Oil prices experienced a downturn on Friday, marking a lackluster week as OPEC+ decided to extend its current supply cuts until well into 2025. This decision has intensified worries about diminishing demand. The week’s tepid performance was compounded by mixed U.S. inventory data, which raised additional concerns about demand as the winter season approaches. Nevertheless, traders maintained a degree of risk premium in the market due to ongoing tensions between Israel and Lebanon, even in the wake of a recent ceasefire.
Brent crude futures for February delivery fell by 0.4 percent to $71.80 a barrel, while West Texas Intermediate (WTI) crude futures also dropped by 0.4 percent, settling at $67.67 a barrel by 20:57 ET (01:57 GMT). Both contracts were on track to finish the week with minimal changes.
OPEC+ extends supply cuts to April 2025
During a meeting on Thursday, the Organization of the Petroleum Exporting Countries and its allies, including Russia (collectively known as OPEC+), agreed to prolong their ongoing supply cuts until April 2025. The cartel plans to gradually increase output starting in April while maintaining supply cuts until the end of 2026.
Originally, OPEC+ had intended to start ramping up production in October 2024, but this plan has been delayed multiple times due to falling oil prices driven by weakening demand, particularly from China, the largest importer. The cartel has also consistently revised its demand growth projections for 2024 and 2025 downward.
While this latest decision suggests a tighter crude market outlook for 2025, it has also led to trader anxiety regarding declining demand. Although OPEC+ accounts for approximately half of global oil supplies, it faces mounting competition from non-member production, particularly from the United States.
U.S. oil production has remained near record levels, hovering around 13 million barrels per day, and is anticipated to increase further with the incoming administration of President Donald Trump. Trump has indicated plans for trade tariffs on China, which could negatively impact the economy and further depress crude demand. Additionally, analysts at ANZ pointed out that the rise in electric vehicle adoption in China is also putting pressure on fuel demand.
Oil markets prepare for economic data surge
Oil traders are exercising caution and refraining from making significant investments ahead of an upcoming wave of economic data releases. On Friday, U.S. nonfarm payrolls data is expected, which will likely influence the outlook for interest rates.
Next week will see the release of Chinese inflation and trade figures for November, along with the Central Economic Work Conference, which is anticipated to provide further insights into the world’s largest oil importer. U.S. inflation data is also forthcoming next week.

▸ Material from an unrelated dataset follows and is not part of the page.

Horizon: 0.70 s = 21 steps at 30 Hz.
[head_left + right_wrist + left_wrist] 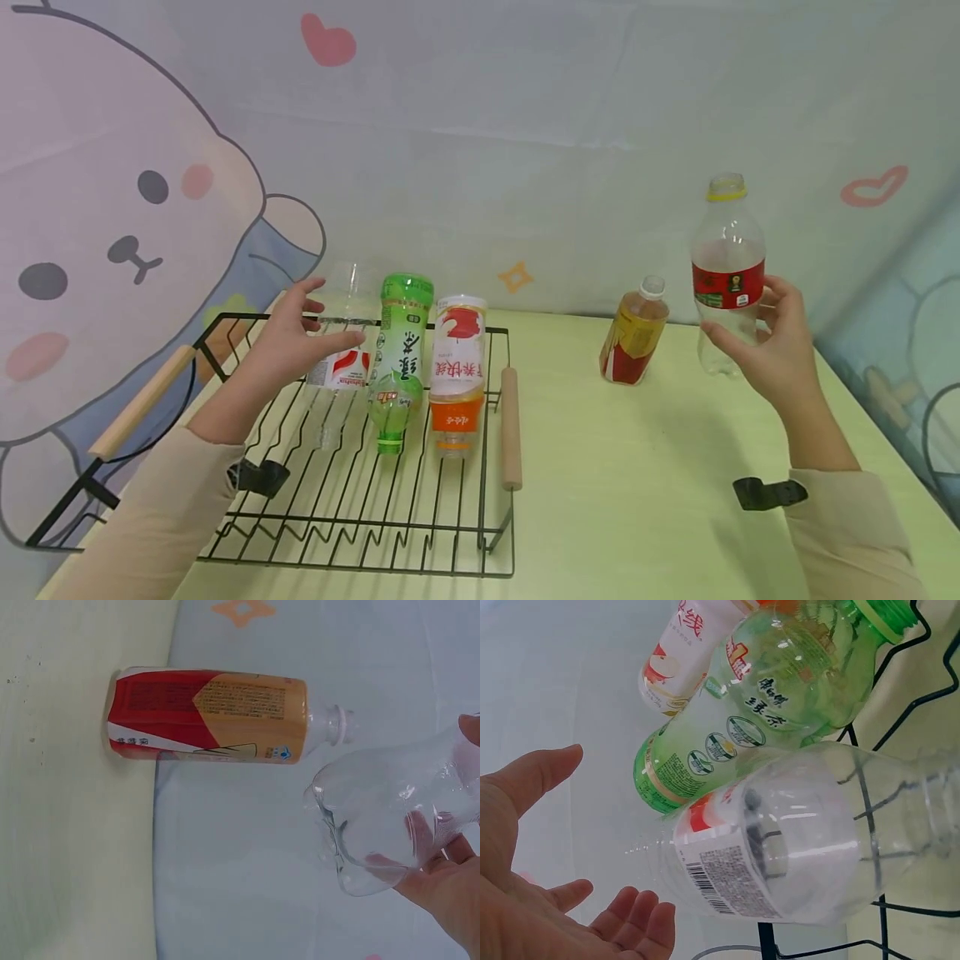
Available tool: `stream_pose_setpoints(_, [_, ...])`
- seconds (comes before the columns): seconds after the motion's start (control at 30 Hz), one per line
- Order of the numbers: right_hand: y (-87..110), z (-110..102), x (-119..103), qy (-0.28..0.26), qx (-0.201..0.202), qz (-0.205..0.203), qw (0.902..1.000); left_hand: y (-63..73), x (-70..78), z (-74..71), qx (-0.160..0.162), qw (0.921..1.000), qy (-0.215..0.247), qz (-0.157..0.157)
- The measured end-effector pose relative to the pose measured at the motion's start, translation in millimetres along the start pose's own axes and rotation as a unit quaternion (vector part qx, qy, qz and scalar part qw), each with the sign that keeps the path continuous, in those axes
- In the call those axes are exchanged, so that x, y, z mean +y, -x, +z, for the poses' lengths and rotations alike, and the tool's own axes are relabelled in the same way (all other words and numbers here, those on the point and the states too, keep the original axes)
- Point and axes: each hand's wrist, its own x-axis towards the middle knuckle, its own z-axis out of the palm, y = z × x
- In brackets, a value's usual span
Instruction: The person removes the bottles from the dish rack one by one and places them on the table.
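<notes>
My right hand (780, 342) grips a large clear plastic bottle (726, 242) with a red label and a yellow neck ring. It is held upright, and in the right wrist view its base hangs off the table. My left hand (300, 333) holds nothing, its thumb and fingers spread beside the base of a clear bottle (810, 832) with a red-and-white label. That bottle lies on a black wire rack (360, 571). Next to it on the rack lie a green tea bottle (405, 358) and a white-and-orange bottle (457, 367), necks toward me.
A small capless bottle (633, 333) with a red-and-yellow label stands on the pale green table (600, 500), between the rack and my right hand. Wooden handles (511, 429) line both sides of the rack. A printed cloth backdrop (525, 167) hangs behind the table.
</notes>
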Motion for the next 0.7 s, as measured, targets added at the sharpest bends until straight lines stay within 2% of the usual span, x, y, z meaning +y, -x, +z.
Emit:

On Thursday, oil prices saw a minor uptick, supported by a larger-than-expected draw in U.S. inventories and escalating geopolitical tensions in the Middle East. However, overall gains were limited by rising U.S. product inventories, as traders remained cautious ahead of the OPEC+ meeting, which was expected to offer more clarity on supply dynamics.

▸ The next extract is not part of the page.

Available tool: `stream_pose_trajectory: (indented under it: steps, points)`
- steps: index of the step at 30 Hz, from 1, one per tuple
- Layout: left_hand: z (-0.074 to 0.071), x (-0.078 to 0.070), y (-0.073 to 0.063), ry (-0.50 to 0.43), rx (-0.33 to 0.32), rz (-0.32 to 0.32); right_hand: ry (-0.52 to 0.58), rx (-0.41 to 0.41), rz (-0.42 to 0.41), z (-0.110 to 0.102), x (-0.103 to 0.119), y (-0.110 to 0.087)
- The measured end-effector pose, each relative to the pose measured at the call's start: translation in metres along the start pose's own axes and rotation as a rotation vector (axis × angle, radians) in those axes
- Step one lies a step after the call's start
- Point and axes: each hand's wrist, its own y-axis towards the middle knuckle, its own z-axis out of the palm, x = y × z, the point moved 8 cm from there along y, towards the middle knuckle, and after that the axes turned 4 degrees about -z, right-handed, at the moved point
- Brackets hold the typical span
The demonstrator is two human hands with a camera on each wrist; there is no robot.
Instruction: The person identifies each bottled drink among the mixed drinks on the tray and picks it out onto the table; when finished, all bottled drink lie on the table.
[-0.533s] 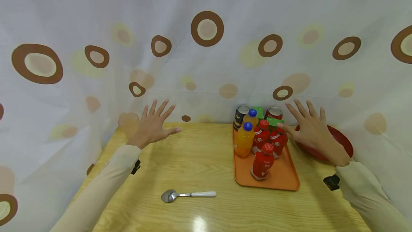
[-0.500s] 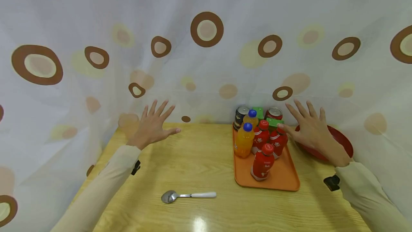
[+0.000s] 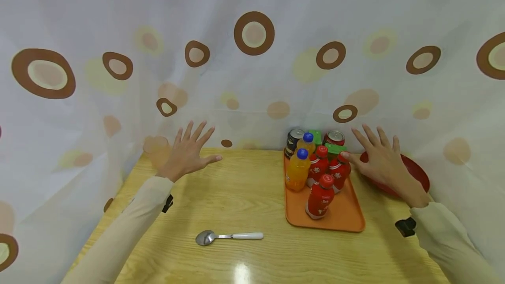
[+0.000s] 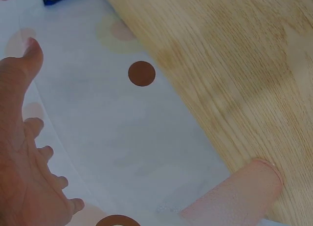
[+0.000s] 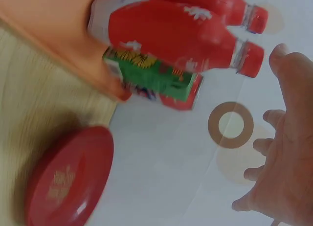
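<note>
My left hand [image 3: 183,154] hovers over the back left of the wooden table, fingers spread, holding nothing. Nearest to it, a pale pink translucent cylinder like a cup [image 4: 239,194] shows in the left wrist view. On the right, my right hand [image 3: 382,161] is also spread and bare, between an orange tray [image 3: 343,218] and a red dish [image 3: 416,172]. The tray bears red bottles [image 3: 320,197], orange drink bottles [image 3: 297,170] with blue caps, a black can [image 3: 293,141], a red can [image 3: 334,137] and green cartons [image 5: 151,74]. My right thumb overlaps a red bottle's cap in the head view.
A spoon [image 3: 229,236] with a white handle lies near the front of the table [image 3: 236,196]. Behind and on both sides hangs a pale curtain [image 3: 252,82] with brown rings and dots, close to the table's back edge.
The head view has shifted a little, so the tray, dish and spoon appear slightly farther left and up. Both hands stay spread in nearly the same places.
</note>
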Motion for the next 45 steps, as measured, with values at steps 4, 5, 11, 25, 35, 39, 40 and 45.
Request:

Brent crude futures for February rose by 0.1 percent to $72.37 a barrel, while WTI crude futures increased by 0.2 percent to $68.32 a barrel by 20:57 ET (01:57 GMT). The oil market has witnessed some upward movement this week, although the ceasefire between Israel and Lebanon remains fragile.

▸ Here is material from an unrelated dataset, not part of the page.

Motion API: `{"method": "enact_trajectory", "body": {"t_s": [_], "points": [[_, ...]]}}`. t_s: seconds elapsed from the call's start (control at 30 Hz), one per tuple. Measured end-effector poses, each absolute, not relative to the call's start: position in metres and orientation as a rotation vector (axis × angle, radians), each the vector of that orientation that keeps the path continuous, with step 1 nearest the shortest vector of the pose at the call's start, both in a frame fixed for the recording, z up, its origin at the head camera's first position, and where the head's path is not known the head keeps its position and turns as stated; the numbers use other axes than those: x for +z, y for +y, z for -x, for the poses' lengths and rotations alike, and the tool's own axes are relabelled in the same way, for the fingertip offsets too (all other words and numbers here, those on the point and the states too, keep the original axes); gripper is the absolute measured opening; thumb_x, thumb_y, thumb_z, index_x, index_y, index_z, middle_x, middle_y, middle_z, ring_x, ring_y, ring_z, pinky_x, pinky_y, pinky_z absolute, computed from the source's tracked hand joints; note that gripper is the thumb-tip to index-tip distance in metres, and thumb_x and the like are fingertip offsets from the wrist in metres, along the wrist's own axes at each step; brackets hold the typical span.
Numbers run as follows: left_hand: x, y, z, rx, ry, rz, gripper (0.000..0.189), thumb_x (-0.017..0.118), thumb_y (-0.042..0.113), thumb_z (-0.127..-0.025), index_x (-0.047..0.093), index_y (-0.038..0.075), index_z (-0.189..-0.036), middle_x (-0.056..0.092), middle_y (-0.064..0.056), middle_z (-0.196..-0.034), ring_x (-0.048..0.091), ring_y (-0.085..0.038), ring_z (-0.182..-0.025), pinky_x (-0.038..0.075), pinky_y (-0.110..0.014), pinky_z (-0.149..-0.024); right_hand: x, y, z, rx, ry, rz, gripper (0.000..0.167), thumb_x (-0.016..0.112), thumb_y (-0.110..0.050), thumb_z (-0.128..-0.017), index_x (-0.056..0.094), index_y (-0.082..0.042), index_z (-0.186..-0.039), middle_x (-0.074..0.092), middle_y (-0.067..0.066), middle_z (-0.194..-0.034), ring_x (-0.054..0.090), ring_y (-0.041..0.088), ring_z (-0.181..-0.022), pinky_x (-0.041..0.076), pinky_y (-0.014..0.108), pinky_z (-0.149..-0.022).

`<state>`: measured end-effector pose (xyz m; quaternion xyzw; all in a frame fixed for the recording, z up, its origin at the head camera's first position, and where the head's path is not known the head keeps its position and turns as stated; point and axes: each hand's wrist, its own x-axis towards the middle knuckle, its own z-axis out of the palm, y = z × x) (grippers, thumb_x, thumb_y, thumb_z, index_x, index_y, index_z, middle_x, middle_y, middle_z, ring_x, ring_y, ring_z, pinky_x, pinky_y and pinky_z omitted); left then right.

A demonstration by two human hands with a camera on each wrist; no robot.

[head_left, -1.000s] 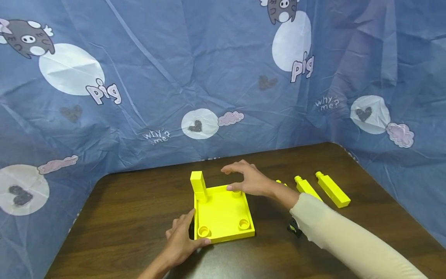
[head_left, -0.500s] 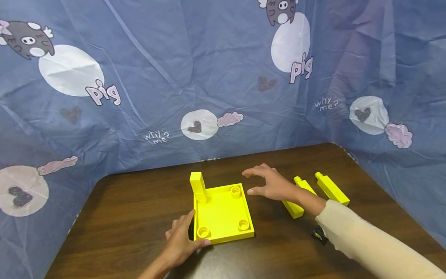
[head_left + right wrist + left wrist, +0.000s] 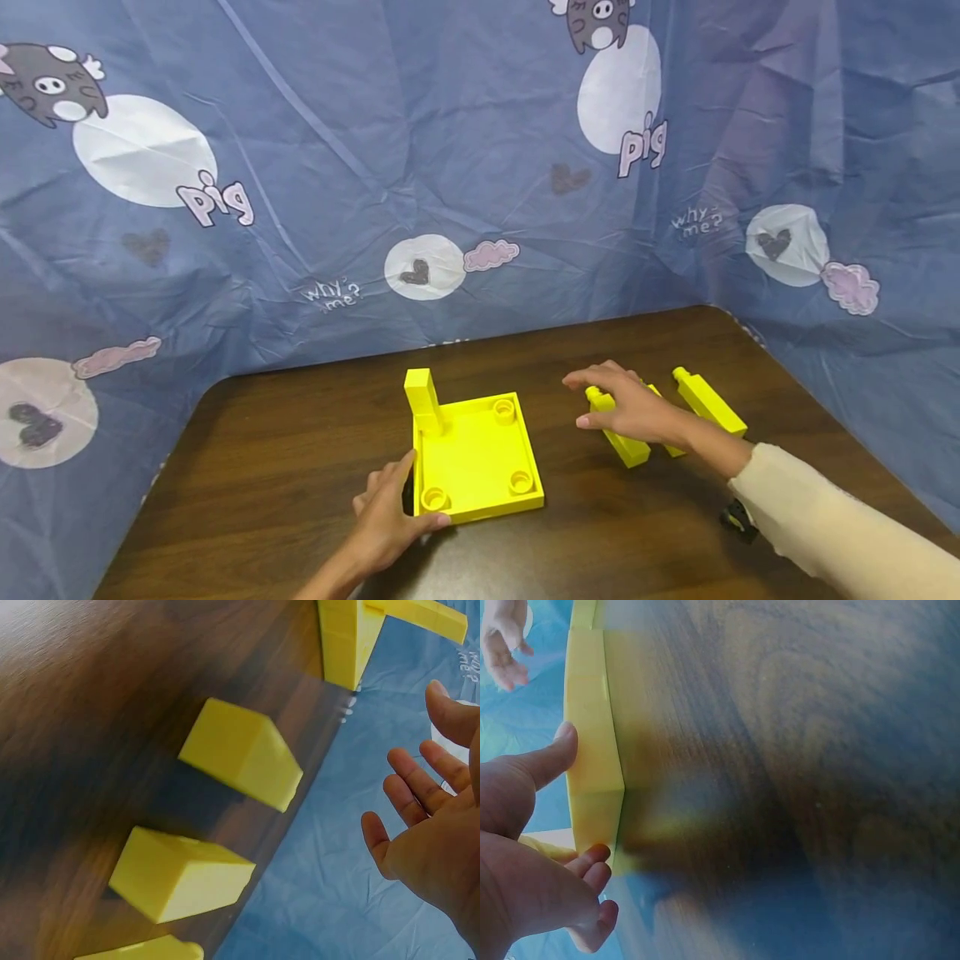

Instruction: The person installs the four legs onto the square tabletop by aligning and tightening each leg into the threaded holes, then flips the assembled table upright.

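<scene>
A yellow square tray-like base (image 3: 480, 458) lies on the table, with round sockets in three corners. In its far left corner a yellow square post (image 3: 423, 400) stands upright. My left hand (image 3: 384, 510) grips the near left corner, thumb along the front edge and fingers at the left side; the left wrist view shows the thumb (image 3: 555, 757) on the edge. Above the loose posts hovers my right hand (image 3: 626, 404), fingers spread apart and holding nothing. Under it lies the nearest loose post (image 3: 628, 448), partly covered. Another post (image 3: 184, 877) is mostly hidden by the hand in the head view.
The rightmost loose post (image 3: 708, 402) lies farther right, its threaded-looking end pointing away. A dark wooden table (image 3: 285, 442) bears everything. Behind it hangs a blue printed cloth (image 3: 465, 167). A small black object (image 3: 738, 521) shows beneath the right sleeve.
My right hand has moved right, away from the base's far right corner, to over the loose posts. The left hand has stayed on the near left corner.
</scene>
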<state>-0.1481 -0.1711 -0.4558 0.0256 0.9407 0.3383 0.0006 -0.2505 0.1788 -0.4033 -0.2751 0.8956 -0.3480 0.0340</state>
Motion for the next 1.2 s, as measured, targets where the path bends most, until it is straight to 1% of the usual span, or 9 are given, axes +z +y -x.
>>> {"method": "enact_trajectory", "body": {"t_s": [0.17,0.33,0.5,0.63,0.77,0.93,1.03,1.13,1.2], "points": [[-0.455,-0.171,0.149,1.063,2.947,-0.069,0.100,0.087,0.038,-0.064,0.040,0.003,-0.145,0.053,-0.014,-0.131,0.042,-0.028,-0.114,0.024,-0.052,-0.086,-0.406,0.188,0.247,-0.975,2.802,0.865,0.055,0.076,-0.019,-0.082,0.056,-0.017,-0.134,0.058,0.000,-0.129,0.044,0.024,-0.119,0.027,0.053,-0.096],[-0.454,-0.170,0.150,1.054,2.961,-0.094,0.099,0.088,0.038,-0.064,0.040,0.002,-0.144,0.054,-0.014,-0.129,0.043,-0.029,-0.113,0.024,-0.052,-0.084,-0.407,0.200,0.241,-0.928,2.849,0.944,0.058,0.079,-0.011,-0.079,0.058,-0.021,-0.132,0.060,-0.002,-0.129,0.046,0.022,-0.118,0.027,0.049,-0.090],[-0.454,-0.170,0.150,1.048,2.960,-0.106,0.099,0.087,0.039,-0.064,0.040,0.002,-0.144,0.055,-0.014,-0.129,0.043,-0.029,-0.114,0.025,-0.052,-0.084,-0.409,0.213,0.235,-0.875,2.902,1.014,0.053,0.074,0.000,-0.080,0.061,-0.016,-0.128,0.060,0.001,-0.128,0.047,0.024,-0.116,0.028,0.045,-0.084],[-0.454,-0.170,0.150,1.040,2.939,-0.090,0.100,0.087,0.039,-0.064,0.039,0.003,-0.144,0.054,-0.014,-0.130,0.043,-0.029,-0.114,0.025,-0.053,-0.085,-0.413,0.221,0.232,-0.718,2.985,1.108,0.053,0.073,0.005,-0.079,0.062,-0.013,-0.127,0.060,0.004,-0.127,0.049,0.026,-0.114,0.032,0.044,-0.082],[-0.454,-0.171,0.150,1.043,2.936,-0.085,0.100,0.087,0.039,-0.064,0.039,0.004,-0.145,0.054,-0.013,-0.130,0.043,-0.029,-0.114,0.024,-0.053,-0.085,-0.418,0.228,0.232,-0.512,3.051,1.219,0.061,0.071,0.013,-0.075,0.060,-0.012,-0.130,0.058,0.006,-0.130,0.049,0.026,-0.115,0.035,0.045,-0.081],[-0.454,-0.171,0.148,1.035,2.934,-0.067,0.100,0.087,0.040,-0.064,0.039,0.004,-0.145,0.054,-0.013,-0.129,0.042,-0.028,-0.113,0.024,-0.053,-0.086,-0.423,0.236,0.232,-0.311,3.049,1.331,0.076,0.064,0.021,-0.072,0.053,-0.015,-0.138,0.050,0.006,-0.140,0.044,0.026,-0.122,0.036,0.050,-0.085],[-0.453,-0.171,0.147,1.031,2.936,-0.061,0.100,0.087,0.040,-0.064,0.039,0.004,-0.145,0.054,-0.012,-0.128,0.042,-0.028,-0.113,0.024,-0.054,-0.087,-0.424,0.239,0.230,-0.241,3.028,1.384,0.088,0.062,0.025,-0.066,0.050,-0.018,-0.141,0.046,0.005,-0.145,0.042,0.030,-0.126,0.036,0.055,-0.086],[-0.453,-0.172,0.148,1.034,2.939,-0.068,0.100,0.087,0.040,-0.064,0.040,0.004,-0.145,0.054,-0.012,-0.128,0.042,-0.028,-0.114,0.024,-0.054,-0.087,-0.424,0.238,0.227,-0.150,3.005,1.394,0.098,0.062,0.029,-0.060,0.049,-0.023,-0.142,0.043,0.004,-0.148,0.040,0.031,-0.128,0.035,0.056,-0.088],[-0.452,-0.172,0.148,1.029,2.936,-0.066,0.100,0.087,0.040,-0.064,0.039,0.004,-0.145,0.054,-0.012,-0.129,0.042,-0.028,-0.114,0.024,-0.054,-0.087,-0.424,0.237,0.225,-0.096,2.987,1.400,0.100,0.063,0.029,-0.059,0.050,-0.025,-0.142,0.042,0.003,-0.148,0.040,0.031,-0.129,0.034,0.057,-0.089]]}}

Read more: Oil prices edge up amid U.S. inventory draw, OPEC+ meeting in view
U.S. oil inventories decline, but product stocks rise
Recent data indicated that U.S. oil inventories fell by a larger-than-expected 5.07 million barrels in the last week of November. However, stockpiles of gasoline and distillates increased, suggesting that overall fuel demand is continuing to cool in the world’s largest consumer of fuel. While demand for heating fuels is expected to increase during the winter months, a decrease in travel activity could lead to a reduction in overall oil demand.
Oil prices dipped slightly on Wednesday following a significant rise in the previous session, which was fueled by Israel’s warning of potential military action against Lebanon if the ceasefire were to collapse. This upward momentum encountered obstacles due to industry reports revealing an unexpected rise in U.S. oil inventories. Market sentiment remained uneasy ahead of the OPEC+ meeting, where it is anticipated that the cartel will delay any plans to boost production.
API reports inventory increase
The American Petroleum Institute (API) reported that U.S. oil inventories rose by 1.2 million barrels for the week ending November 29, contrary to expectations for a decrease of 2.1 million barrels. This unexpected increase has raised alarms about weakening demand in the world’s largest fuel consumer, particularly with winter approaching. API data often precedes similar government inventory reports, which were anticipated later on Wednesday and could signify a loosening of supply constraints.
Government data from the prior Wednesday revealed a decline in U.S. oil inventories by 1.8 million barrels for the week ending November 22. In contrast, gasoline inventories surged by 3.3 million barrels, marking the second consecutive week of substantial increases, alongside a rise in distillate stocks. These inventory builds have intensified concerns about potential demand slowdowns in the U.S., especially as winter generally sees reduced travel.